= WHAT TO DO =
Examine the entries and show every line in which the word "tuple" is found.

Start of MATERIAL FOR THIS EXERCISE

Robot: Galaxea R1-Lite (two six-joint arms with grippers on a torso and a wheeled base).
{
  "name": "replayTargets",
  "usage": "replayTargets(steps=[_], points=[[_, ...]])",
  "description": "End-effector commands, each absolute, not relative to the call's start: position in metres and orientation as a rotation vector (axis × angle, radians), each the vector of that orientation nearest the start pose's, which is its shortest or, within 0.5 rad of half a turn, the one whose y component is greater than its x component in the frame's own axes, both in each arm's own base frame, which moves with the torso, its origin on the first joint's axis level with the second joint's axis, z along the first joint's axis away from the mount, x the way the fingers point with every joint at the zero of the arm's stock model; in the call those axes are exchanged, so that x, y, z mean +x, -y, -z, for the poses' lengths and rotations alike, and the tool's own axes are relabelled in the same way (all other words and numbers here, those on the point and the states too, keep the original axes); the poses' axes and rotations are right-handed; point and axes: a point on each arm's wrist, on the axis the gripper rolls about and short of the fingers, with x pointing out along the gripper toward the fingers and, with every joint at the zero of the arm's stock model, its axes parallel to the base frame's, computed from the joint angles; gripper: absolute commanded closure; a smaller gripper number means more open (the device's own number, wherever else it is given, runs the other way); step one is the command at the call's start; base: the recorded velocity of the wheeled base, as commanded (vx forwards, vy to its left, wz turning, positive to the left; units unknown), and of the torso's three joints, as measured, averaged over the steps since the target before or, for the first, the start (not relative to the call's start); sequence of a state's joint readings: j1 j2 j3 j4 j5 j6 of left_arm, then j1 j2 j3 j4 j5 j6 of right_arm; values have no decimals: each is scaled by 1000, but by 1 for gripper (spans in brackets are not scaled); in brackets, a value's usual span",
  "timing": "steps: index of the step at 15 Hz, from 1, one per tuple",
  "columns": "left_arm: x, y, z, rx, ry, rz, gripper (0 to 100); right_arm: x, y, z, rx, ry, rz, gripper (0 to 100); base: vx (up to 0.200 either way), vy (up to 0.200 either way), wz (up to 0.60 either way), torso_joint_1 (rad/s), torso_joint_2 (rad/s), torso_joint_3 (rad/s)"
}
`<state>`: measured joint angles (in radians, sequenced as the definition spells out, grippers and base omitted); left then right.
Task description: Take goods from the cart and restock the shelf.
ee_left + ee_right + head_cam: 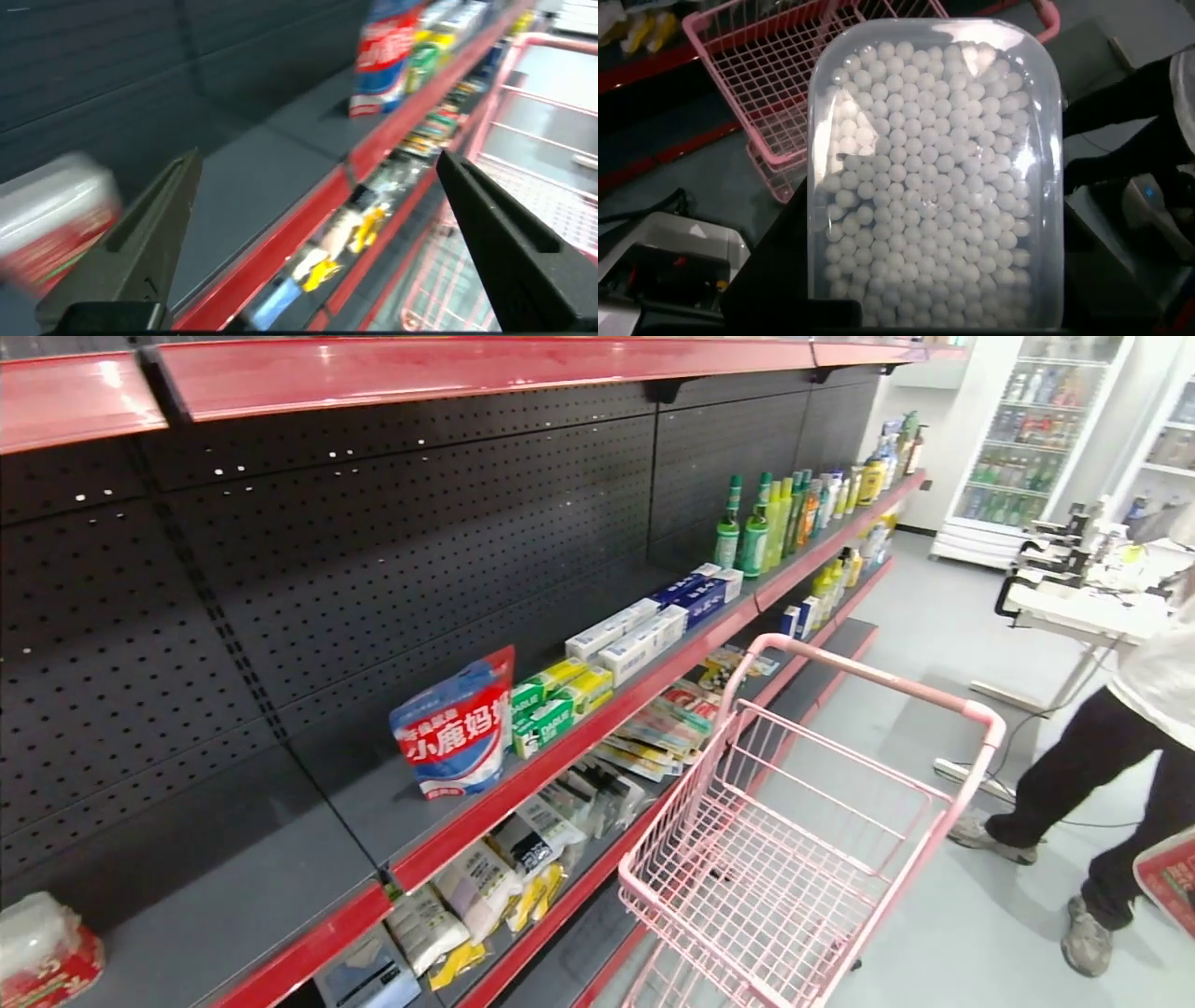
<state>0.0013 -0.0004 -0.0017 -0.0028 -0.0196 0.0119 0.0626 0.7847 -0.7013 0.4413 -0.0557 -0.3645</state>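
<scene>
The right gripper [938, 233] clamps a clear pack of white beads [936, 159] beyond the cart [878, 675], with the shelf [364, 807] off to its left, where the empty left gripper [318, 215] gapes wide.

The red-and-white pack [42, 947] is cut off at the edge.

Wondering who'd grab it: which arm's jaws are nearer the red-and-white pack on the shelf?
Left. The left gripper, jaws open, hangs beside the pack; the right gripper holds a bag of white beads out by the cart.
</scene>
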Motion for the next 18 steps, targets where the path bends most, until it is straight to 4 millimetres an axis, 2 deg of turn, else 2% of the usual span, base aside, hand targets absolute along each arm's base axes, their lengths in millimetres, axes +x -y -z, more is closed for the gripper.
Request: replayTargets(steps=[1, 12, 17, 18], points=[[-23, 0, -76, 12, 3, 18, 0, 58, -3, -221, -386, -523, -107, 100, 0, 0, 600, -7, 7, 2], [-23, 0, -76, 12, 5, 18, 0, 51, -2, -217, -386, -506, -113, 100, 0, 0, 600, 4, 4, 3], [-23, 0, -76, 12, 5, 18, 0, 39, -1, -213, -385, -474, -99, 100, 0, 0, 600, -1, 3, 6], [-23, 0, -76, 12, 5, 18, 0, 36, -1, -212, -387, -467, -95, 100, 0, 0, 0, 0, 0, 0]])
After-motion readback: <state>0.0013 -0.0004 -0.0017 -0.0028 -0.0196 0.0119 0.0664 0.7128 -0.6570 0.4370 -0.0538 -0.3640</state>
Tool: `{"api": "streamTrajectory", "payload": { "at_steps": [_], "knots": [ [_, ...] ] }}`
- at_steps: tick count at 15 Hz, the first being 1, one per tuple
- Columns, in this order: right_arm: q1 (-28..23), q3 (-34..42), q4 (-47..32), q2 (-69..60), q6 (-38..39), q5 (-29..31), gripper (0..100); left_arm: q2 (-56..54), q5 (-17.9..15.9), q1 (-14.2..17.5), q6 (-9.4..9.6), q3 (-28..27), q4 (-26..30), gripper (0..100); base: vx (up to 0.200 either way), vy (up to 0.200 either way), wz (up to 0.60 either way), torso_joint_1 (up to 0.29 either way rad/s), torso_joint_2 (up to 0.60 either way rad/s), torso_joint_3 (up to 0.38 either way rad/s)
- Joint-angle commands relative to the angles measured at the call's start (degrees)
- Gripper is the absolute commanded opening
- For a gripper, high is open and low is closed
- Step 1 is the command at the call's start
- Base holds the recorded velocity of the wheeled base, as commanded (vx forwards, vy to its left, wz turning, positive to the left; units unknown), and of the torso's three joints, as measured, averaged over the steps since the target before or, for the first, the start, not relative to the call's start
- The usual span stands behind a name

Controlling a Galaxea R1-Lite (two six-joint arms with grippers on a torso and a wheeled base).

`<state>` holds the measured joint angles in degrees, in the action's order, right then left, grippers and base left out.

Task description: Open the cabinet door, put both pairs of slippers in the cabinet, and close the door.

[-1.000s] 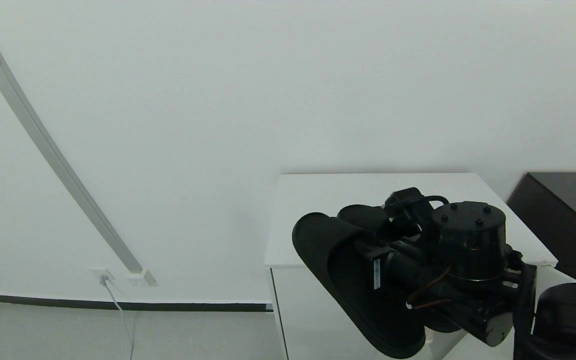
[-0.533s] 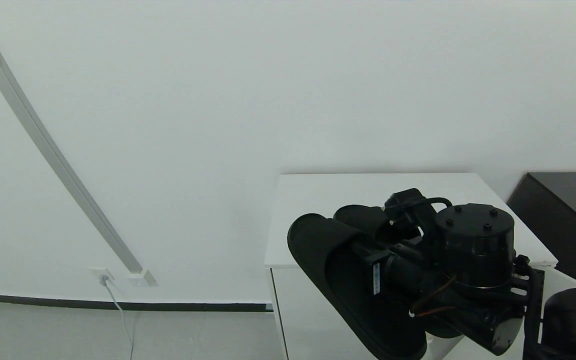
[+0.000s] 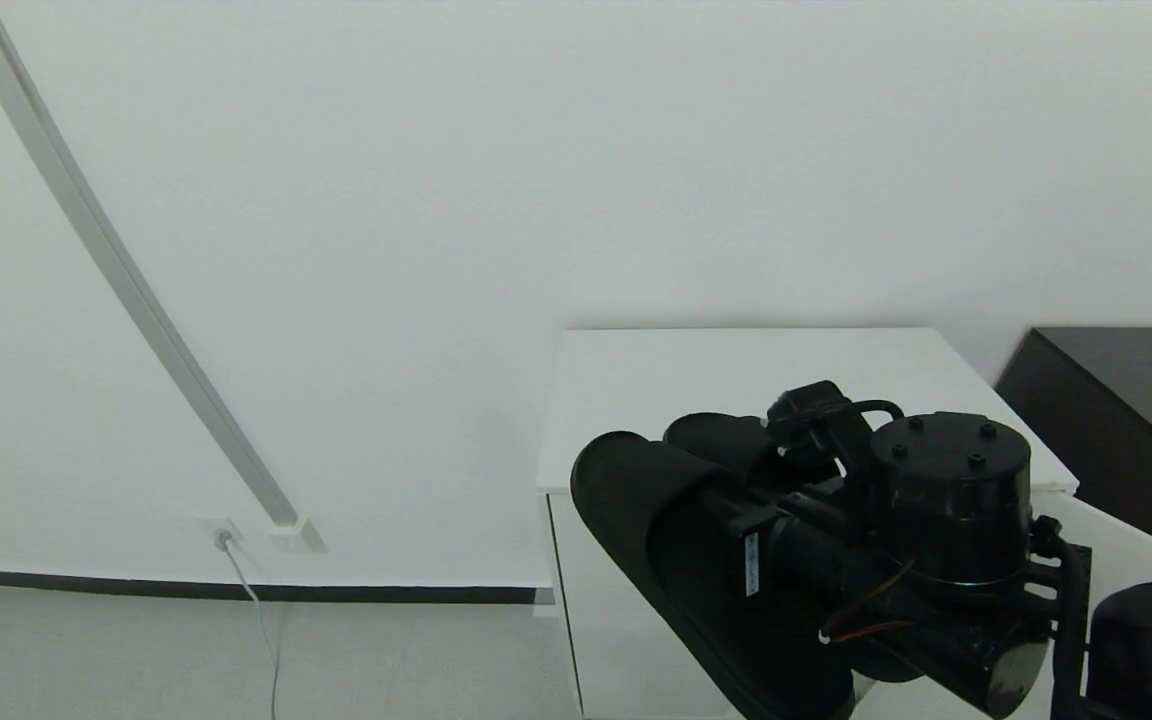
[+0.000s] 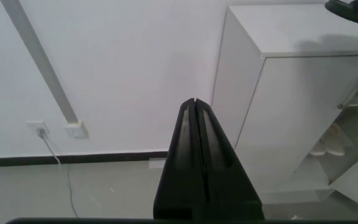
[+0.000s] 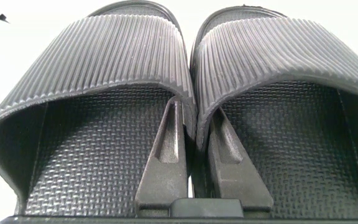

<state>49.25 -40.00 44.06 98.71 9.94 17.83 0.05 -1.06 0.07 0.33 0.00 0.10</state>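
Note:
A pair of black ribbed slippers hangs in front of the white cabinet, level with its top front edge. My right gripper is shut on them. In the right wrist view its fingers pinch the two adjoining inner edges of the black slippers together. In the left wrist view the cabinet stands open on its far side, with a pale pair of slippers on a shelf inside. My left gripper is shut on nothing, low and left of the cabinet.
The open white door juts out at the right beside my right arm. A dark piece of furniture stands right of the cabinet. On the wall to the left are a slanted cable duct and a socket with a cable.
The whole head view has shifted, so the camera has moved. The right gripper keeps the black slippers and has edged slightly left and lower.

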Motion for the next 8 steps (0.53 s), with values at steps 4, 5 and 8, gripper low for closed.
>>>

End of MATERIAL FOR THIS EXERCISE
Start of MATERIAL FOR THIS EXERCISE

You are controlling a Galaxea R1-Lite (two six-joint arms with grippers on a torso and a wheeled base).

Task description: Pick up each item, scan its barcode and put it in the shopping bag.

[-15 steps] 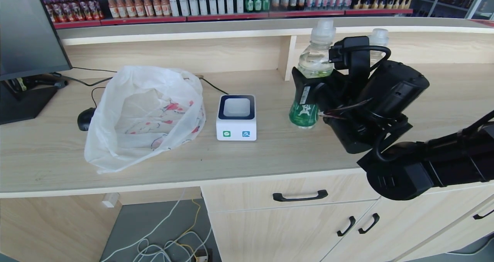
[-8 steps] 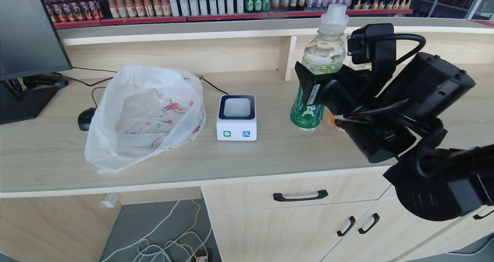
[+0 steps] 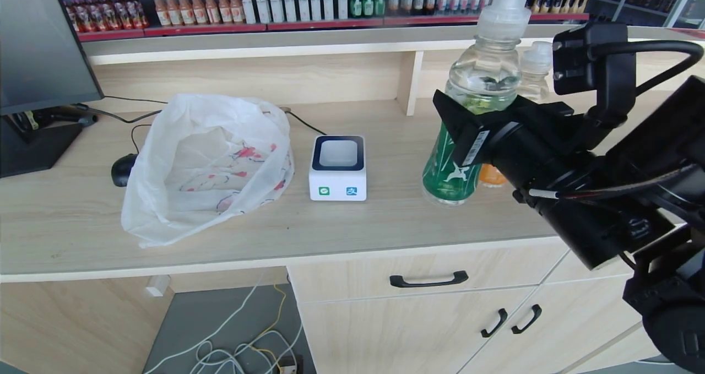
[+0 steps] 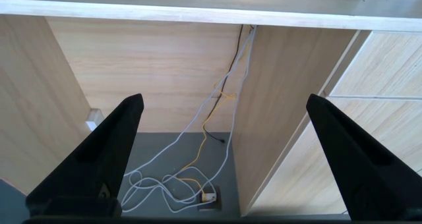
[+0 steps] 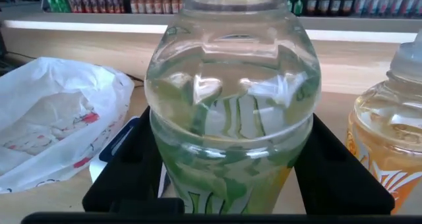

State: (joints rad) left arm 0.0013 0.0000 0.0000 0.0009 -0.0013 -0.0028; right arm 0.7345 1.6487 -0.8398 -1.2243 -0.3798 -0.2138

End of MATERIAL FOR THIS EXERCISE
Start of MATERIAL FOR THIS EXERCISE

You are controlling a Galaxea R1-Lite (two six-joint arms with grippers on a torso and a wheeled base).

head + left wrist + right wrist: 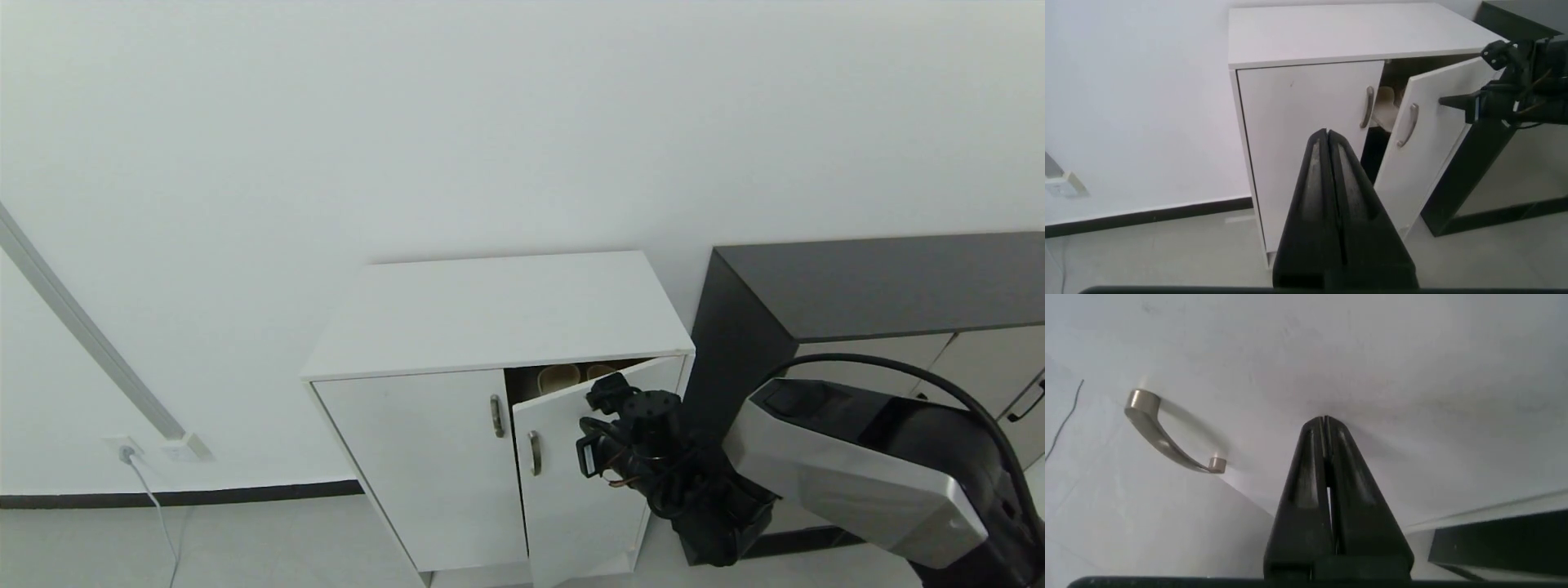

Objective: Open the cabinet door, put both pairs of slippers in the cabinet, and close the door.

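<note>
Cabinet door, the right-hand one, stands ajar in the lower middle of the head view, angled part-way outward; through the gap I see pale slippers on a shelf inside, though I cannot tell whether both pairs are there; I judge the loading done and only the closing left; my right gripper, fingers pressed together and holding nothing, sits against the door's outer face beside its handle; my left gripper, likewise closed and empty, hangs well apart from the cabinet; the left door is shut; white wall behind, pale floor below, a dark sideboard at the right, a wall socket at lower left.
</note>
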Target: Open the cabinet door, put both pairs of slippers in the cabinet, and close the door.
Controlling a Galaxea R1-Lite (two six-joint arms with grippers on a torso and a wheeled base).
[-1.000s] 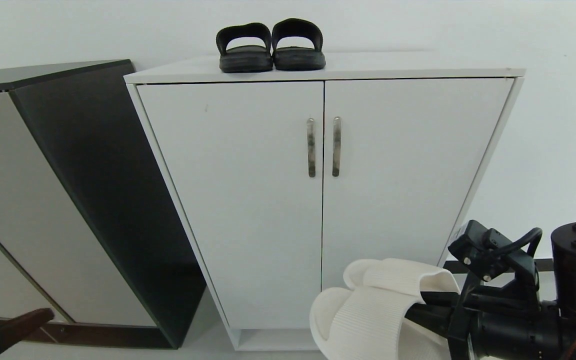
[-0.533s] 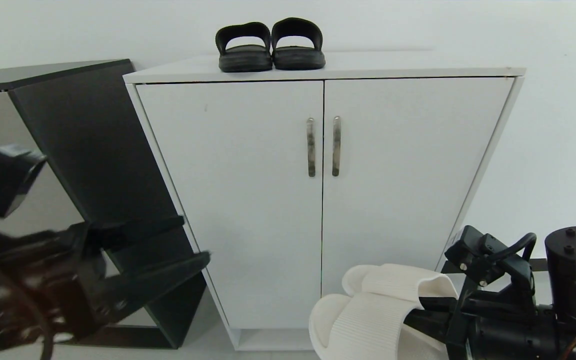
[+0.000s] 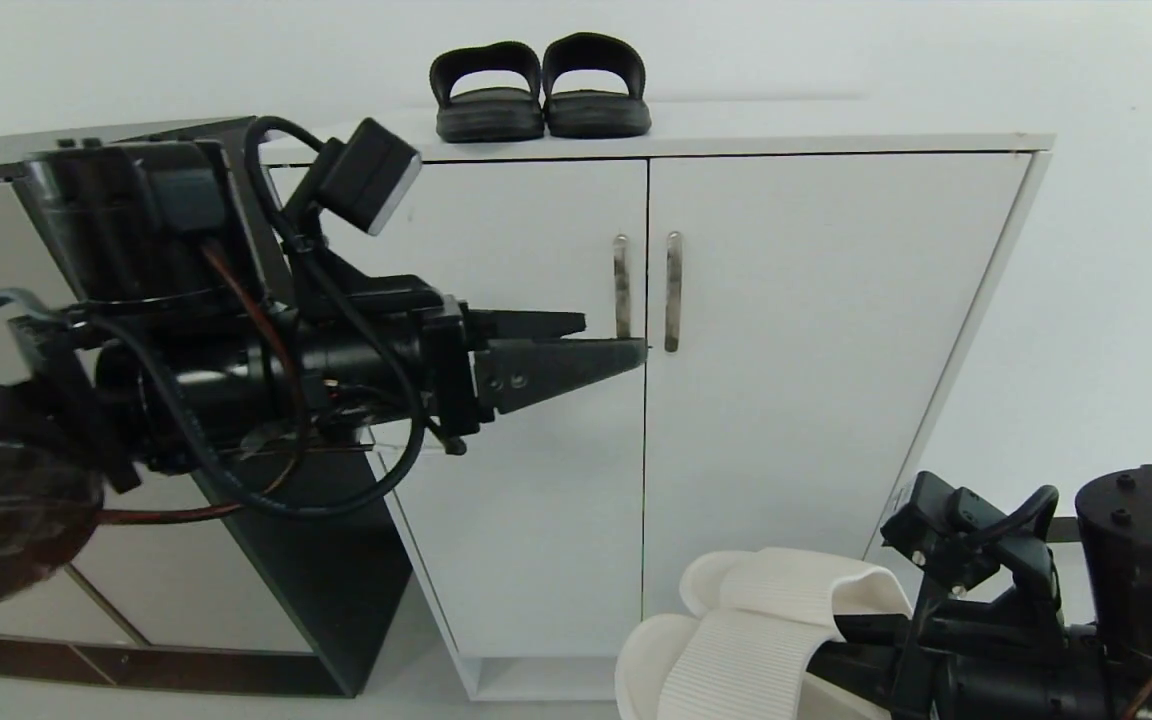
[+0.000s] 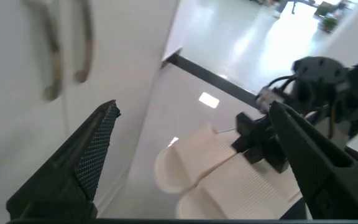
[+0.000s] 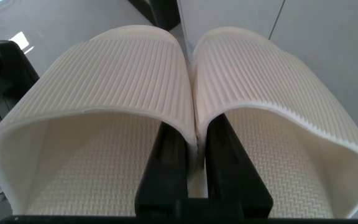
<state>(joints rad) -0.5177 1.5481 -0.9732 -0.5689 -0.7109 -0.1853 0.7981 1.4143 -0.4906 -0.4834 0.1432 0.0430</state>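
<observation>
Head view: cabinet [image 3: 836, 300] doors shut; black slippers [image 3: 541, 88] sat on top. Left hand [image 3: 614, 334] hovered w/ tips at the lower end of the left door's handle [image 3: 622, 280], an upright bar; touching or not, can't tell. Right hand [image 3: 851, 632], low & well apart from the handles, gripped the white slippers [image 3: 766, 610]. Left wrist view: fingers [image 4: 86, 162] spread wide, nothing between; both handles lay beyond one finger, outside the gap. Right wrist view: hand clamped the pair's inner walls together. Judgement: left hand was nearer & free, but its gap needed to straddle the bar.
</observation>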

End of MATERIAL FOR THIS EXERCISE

= ANSWER FOR THIS EXERCISE =
  "timing": "steps: index of the step at 15 Hz, from 1, one per tuple",
- at_steps: tick count at 15 Hz, the first being 1, one per tuple

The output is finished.